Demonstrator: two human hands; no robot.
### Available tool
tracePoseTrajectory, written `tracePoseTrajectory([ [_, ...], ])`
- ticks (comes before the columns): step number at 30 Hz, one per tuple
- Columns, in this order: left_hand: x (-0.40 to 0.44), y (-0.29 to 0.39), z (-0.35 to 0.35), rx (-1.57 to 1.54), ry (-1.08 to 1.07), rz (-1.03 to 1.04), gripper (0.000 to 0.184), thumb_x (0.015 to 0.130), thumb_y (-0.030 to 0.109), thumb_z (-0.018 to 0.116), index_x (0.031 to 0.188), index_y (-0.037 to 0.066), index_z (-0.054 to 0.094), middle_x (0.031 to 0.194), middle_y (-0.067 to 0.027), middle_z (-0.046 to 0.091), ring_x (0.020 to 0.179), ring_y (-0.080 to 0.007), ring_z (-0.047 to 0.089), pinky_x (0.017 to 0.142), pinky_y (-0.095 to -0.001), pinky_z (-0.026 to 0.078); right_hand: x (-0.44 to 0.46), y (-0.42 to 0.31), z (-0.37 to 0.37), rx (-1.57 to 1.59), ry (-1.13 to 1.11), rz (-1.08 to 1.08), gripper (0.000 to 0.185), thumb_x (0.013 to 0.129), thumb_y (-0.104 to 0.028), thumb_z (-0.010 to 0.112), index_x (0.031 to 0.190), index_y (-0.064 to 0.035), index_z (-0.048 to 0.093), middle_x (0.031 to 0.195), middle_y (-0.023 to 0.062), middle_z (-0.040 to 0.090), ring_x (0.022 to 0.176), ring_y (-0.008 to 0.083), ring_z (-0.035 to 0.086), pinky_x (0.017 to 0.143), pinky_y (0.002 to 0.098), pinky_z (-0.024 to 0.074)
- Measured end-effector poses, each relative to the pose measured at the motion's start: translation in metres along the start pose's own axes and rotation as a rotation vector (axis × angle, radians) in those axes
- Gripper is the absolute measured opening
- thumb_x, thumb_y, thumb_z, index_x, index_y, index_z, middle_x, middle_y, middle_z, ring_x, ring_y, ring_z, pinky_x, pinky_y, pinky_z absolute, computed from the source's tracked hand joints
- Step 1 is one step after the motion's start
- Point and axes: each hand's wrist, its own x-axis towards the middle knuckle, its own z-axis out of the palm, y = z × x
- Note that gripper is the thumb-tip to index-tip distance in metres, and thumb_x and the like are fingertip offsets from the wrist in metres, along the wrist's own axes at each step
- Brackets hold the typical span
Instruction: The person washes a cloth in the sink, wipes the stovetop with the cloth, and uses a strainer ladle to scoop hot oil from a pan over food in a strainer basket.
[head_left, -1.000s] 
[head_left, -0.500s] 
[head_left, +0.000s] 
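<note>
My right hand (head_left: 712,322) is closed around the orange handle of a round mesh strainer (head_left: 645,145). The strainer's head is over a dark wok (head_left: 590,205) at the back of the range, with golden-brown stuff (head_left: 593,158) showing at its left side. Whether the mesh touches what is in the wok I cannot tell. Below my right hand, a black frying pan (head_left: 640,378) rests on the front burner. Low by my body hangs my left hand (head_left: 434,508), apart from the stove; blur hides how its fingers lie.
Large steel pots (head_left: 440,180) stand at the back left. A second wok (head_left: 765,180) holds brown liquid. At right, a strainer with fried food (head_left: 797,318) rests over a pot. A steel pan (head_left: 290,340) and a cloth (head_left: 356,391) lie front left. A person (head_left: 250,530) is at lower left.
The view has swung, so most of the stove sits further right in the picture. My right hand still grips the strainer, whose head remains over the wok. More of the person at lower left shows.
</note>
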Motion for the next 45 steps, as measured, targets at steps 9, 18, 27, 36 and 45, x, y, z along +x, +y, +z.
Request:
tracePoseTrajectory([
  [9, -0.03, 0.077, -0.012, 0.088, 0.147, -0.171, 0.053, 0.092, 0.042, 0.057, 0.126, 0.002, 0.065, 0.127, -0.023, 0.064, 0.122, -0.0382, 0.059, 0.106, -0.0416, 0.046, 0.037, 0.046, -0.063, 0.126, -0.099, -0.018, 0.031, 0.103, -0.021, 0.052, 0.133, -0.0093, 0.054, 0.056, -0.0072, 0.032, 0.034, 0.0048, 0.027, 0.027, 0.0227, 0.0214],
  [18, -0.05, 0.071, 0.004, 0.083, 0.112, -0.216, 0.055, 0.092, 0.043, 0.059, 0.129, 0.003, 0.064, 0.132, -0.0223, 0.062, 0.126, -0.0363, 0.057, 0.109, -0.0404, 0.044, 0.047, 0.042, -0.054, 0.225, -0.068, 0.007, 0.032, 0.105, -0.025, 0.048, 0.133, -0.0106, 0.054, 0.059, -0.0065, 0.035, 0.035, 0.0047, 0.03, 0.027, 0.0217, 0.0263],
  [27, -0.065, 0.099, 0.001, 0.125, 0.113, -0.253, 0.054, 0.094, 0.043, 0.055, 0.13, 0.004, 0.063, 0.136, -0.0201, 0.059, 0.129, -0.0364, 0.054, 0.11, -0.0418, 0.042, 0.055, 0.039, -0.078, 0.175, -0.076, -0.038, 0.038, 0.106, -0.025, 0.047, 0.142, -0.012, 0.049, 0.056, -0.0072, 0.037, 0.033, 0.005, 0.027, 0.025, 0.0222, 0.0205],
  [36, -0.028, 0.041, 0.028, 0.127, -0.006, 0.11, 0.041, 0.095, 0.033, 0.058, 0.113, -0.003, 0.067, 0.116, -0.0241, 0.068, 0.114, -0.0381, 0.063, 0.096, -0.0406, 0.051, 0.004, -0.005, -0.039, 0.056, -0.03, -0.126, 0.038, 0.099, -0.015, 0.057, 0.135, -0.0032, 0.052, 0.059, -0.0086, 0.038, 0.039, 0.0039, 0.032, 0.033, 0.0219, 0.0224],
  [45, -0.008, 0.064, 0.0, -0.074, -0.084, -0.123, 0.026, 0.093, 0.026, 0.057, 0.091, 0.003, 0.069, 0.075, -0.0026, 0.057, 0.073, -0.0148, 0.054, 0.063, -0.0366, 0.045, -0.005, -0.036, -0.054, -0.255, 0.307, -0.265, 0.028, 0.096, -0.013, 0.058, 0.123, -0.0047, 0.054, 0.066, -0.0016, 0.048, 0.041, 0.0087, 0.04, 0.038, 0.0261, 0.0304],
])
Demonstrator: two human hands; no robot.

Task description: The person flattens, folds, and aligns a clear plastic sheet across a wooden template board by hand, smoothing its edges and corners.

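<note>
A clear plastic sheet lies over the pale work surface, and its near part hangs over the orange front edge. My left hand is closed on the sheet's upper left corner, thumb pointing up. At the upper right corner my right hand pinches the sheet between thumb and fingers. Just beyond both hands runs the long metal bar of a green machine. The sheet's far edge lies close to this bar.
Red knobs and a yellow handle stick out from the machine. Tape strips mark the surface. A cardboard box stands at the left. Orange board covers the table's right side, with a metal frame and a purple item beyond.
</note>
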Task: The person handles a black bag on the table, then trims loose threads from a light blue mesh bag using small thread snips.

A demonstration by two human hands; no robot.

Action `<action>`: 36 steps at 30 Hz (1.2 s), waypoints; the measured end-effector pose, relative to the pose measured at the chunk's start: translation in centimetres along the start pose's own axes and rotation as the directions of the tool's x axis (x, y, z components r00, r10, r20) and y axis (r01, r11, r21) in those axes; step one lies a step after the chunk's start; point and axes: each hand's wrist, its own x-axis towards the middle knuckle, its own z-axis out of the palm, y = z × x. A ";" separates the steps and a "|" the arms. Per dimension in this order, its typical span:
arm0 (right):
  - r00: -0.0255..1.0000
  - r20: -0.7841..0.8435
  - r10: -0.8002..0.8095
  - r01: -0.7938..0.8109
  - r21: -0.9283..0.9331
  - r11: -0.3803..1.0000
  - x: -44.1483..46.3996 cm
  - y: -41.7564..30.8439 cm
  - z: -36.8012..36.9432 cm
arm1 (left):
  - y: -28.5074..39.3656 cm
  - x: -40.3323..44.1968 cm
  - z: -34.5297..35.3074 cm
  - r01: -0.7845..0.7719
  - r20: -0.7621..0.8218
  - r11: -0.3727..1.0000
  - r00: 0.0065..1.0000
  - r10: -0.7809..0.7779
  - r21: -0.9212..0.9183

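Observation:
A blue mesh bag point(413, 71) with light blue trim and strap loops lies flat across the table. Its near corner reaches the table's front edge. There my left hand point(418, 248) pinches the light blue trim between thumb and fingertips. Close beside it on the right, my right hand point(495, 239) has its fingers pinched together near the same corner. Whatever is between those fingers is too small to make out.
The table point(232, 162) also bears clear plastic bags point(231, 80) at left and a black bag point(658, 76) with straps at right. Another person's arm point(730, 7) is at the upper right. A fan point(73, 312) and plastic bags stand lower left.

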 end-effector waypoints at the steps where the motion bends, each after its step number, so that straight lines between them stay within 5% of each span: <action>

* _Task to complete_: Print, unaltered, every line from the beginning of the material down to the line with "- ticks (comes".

* _Written reply_:
Demonstrator: two human hands; no robot.
### Available tool
tracePoseTrajectory, written `tracePoseTrajectory([ [_, ...], ])`
- ticks (comes before the columns): step number at 30 Hz, one per tuple

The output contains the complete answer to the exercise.